When PowerSEC raises an incident, you can go from alert to closed receipt without leaving the platform.
1. Receive the alert
You will get an email or dashboard notification:
[PowerSEC] Critical: malware found on site acme.com
Files: 2 · Score: 92 · Detected: 14:02 UTC
Click the link or open Dashboard → Incidents.
2. Open the incident
The incident page shows:
- Type: Malware / Brute Force / Downtime / WAF Attack / etc.
- Severity: Critical / High / Medium / Low
- Affected site and which files or endpoints triggered it
- Runbook steps if available for your plan
3. Follow the runbook
For each incident type, PowerSEC shows step-by-step actions:
Malware detected:
- Review flagged files in the incident detail
- Click Quarantine on any suspicious file
- Investigate the likely entry point (vulnerable plugin?)
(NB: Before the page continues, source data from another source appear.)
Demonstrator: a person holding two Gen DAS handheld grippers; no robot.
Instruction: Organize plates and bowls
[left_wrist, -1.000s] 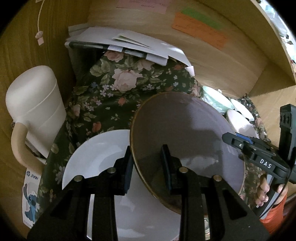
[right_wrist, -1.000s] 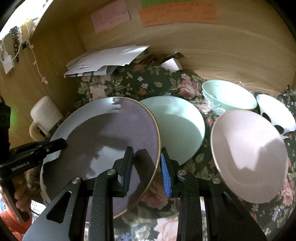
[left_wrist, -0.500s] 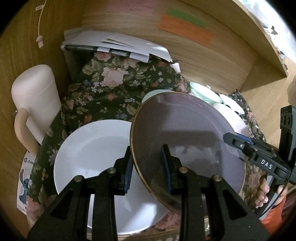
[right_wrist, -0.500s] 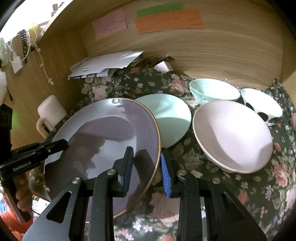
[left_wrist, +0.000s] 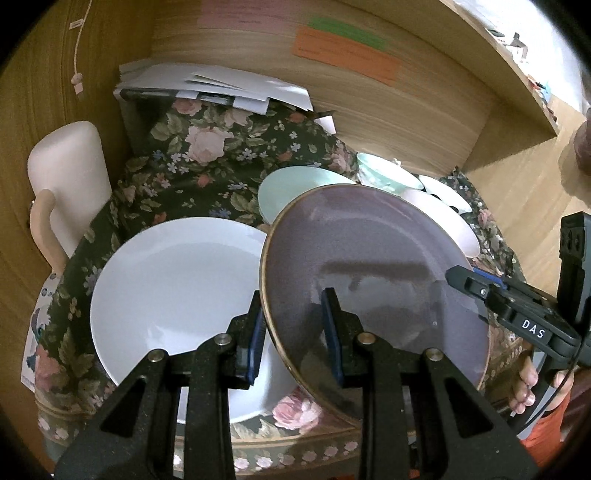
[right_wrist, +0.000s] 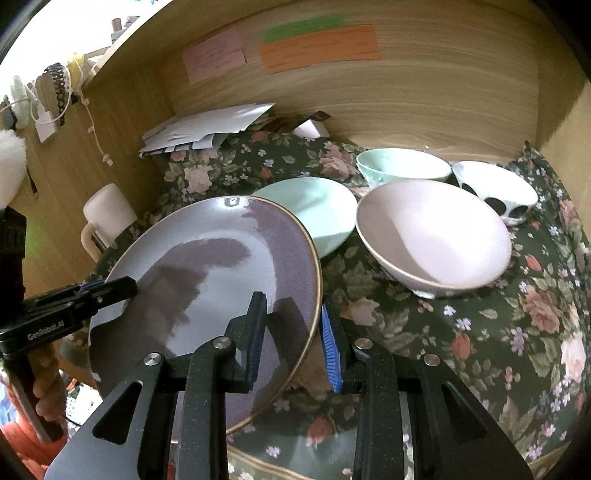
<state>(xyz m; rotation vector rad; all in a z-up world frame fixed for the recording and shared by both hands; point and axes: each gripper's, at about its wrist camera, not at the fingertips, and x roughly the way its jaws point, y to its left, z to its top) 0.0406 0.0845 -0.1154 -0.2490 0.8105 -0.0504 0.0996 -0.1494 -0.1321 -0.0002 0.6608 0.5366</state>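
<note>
Both tools grip one purple plate (left_wrist: 373, 280) by opposite edges: the left gripper (left_wrist: 293, 332) is clamped over the rim nearest the white plate (left_wrist: 177, 295), the right gripper (right_wrist: 293, 334) over the far rim, so the purple plate hangs tilted, just beside the white plate and overlapping its right edge. Stacking looks like the next step, and for that the white plate lies to the purple plate's left, on the left gripper's side. The purple plate hides the white plate's right edge and much of the green plate (right_wrist: 314, 210) behind it, and whether the two plates touch cannot be told.
</note>
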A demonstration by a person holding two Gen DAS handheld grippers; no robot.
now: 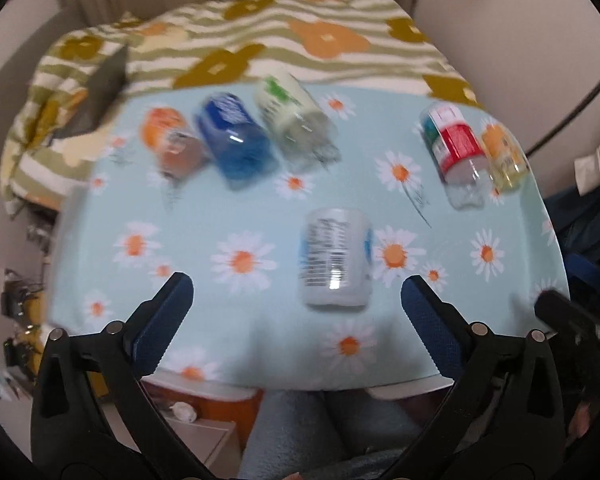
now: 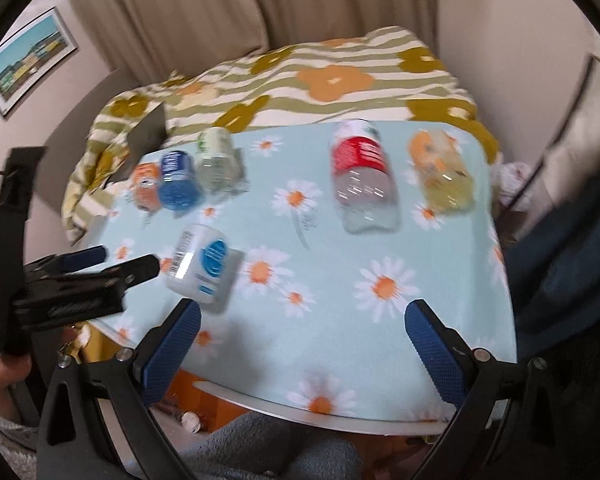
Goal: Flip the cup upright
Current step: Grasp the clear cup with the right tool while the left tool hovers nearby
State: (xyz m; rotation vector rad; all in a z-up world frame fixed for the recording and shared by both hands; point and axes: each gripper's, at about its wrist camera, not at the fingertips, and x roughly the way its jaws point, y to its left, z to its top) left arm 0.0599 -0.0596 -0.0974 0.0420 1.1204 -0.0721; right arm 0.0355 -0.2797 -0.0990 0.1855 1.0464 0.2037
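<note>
white plastic cup w/ blue round label (image 1: pixel 336 256) sits near-centre on daisy-print light-blue tablecloth (image 1: pixel 236 320), nothing gripping it | left gripper (image 1: pixel 296 312) jaws wide apart, just near of cup | right gripper (image 2: pixel 302 344) jaws apart too, cup far-left of it

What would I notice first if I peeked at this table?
Probably the pale blue daisy-print tablecloth and the white plastic cup with a blue label near the front, between the open left gripper fingers. Behind it stand colourful cups: orange, blue and green at back left, red-labelled and yellow at back right.
</note>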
- Update or disable the vulnerable plugin
- Re-scan to confirm clean
- Mark resolved
Brute force:
- Block the attacking IP from the Firewall tab
- Reset any compromised admin passwords
- Enable 2FA if not already active
- Mark resolved
4. Mark as resolved
Click Resolve incident at the top of the incident page. You can add a resolution note for your audit trail.
5. Review
For Critical incidents: 15 minutes after resolution, review what allowed the attack and update your rules.